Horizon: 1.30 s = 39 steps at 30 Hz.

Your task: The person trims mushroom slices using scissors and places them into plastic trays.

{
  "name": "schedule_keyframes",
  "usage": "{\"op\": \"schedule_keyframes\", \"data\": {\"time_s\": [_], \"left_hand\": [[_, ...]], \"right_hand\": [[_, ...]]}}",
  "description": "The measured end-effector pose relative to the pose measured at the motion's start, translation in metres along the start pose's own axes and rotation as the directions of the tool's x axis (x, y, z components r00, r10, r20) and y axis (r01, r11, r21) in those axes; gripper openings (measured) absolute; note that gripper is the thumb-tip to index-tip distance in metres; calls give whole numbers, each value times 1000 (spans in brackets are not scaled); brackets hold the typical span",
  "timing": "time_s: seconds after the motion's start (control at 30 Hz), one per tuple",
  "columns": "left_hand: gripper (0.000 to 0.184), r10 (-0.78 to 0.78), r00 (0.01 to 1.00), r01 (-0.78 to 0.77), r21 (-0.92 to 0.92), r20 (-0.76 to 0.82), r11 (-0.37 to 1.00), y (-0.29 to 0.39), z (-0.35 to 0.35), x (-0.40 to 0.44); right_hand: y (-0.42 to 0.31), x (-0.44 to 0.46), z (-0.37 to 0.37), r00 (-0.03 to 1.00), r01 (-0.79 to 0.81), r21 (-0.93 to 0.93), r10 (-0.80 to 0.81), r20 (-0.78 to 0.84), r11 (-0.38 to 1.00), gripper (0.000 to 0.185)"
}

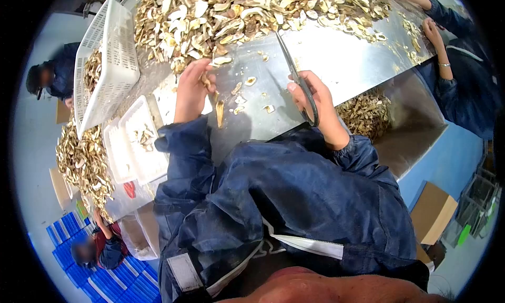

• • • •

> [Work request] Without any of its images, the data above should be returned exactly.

> [Problem solution]
Horizon: 1.30 s = 39 steps at 30 Hz.

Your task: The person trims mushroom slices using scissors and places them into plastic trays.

{
  "name": "schedule_keyframes",
  "usage": "{\"op\": \"schedule_keyframes\", \"data\": {\"time_s\": [_], \"left_hand\": [[_, ...]], \"right_hand\": [[_, ...]]}}",
  "description": "The measured end-effector pose relative to the pose measured at the motion's start, translation in metres along the start pose's own axes and rotation as the directions of the tool's x axis (x, y, z components r00, r10, r20) and y axis (r01, r11, r21) in those axes; gripper openings (measured) absolute; note that gripper is the thumb-tip to index-tip distance in metres; calls give whole numbers, each value times 1000 (spans in brackets are not scaled); brackets hold the typical span",
  "timing": "time_s: seconds after the motion's start (control at 30 Hz), one per tuple",
  "columns": "left_hand: gripper (0.000 to 0.184), r10 (-0.78 to 0.78), r00 (0.01 to 1.00), r01 (-0.78 to 0.77), r21 (-0.92 to 0.92), r20 (-0.76 to 0.82), r11 (-0.37 to 1.00), y (-0.29 to 0.39), z (-0.35 to 0.35), x (-0.40 to 0.44); right_hand: y (-0.42 to 0.31), x (-0.44 to 0.46), z (-0.37 to 0.37), r00 (-0.03 to 1.00), r01 (-0.79 to 0.81), r21 (-0.93 to 0.93), r10 (-0.80 to 0.81), r20 (-0.78 to 0.84), r11 (-0.38 to 1.00), gripper (0.000 to 0.185)"
}

This answer requires nothing else.